## About this task
Print only the lines below, from the very first to the one containing "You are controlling", exactly as they stand. Do not print pictures.

----------

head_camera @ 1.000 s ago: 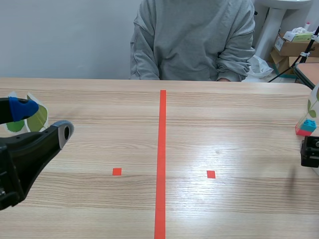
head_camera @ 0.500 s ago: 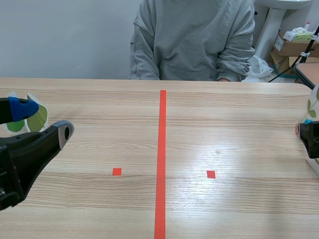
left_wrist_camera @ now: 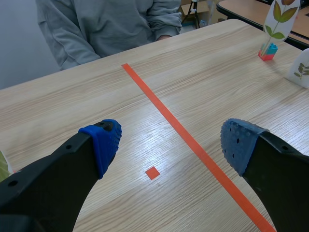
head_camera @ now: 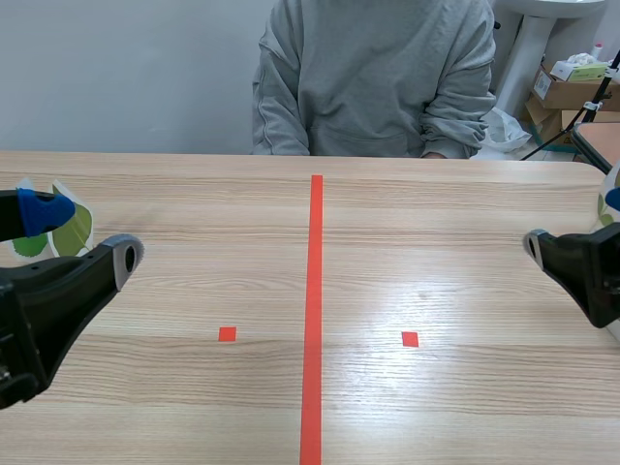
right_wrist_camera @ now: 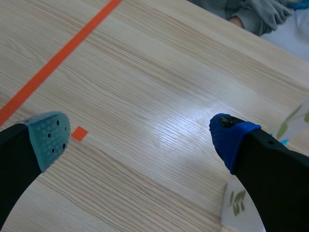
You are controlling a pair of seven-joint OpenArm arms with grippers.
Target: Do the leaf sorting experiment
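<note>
The left fingers [left_wrist_camera: 105, 142] are standing wide open above the bench [left_wrist_camera: 58, 111], gripping nothing. The right fingers [right_wrist_camera: 48, 137] are also gaping wide over the wood, holding nothing. One leaf card [left_wrist_camera: 278, 17] is standing upright in a small block [left_wrist_camera: 267, 50] near the bench's right edge. Another leaf card [head_camera: 76, 230] is standing at the left edge, just beside the left arm.

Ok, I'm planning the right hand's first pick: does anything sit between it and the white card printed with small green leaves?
Nothing visible does. Only bare wooden table separates the open right hand from the white card printed with small green leaves, close beside it.
</note>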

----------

## Solved problem
head_camera @ 1.000 s ago: 
head_camera @ 0.500 s ago: 
left_wrist_camera @ now: 
head_camera @ now: 
right_wrist_camera @ now: 
You are controlling a pair of seven-joint OpenArm arms with grippers.

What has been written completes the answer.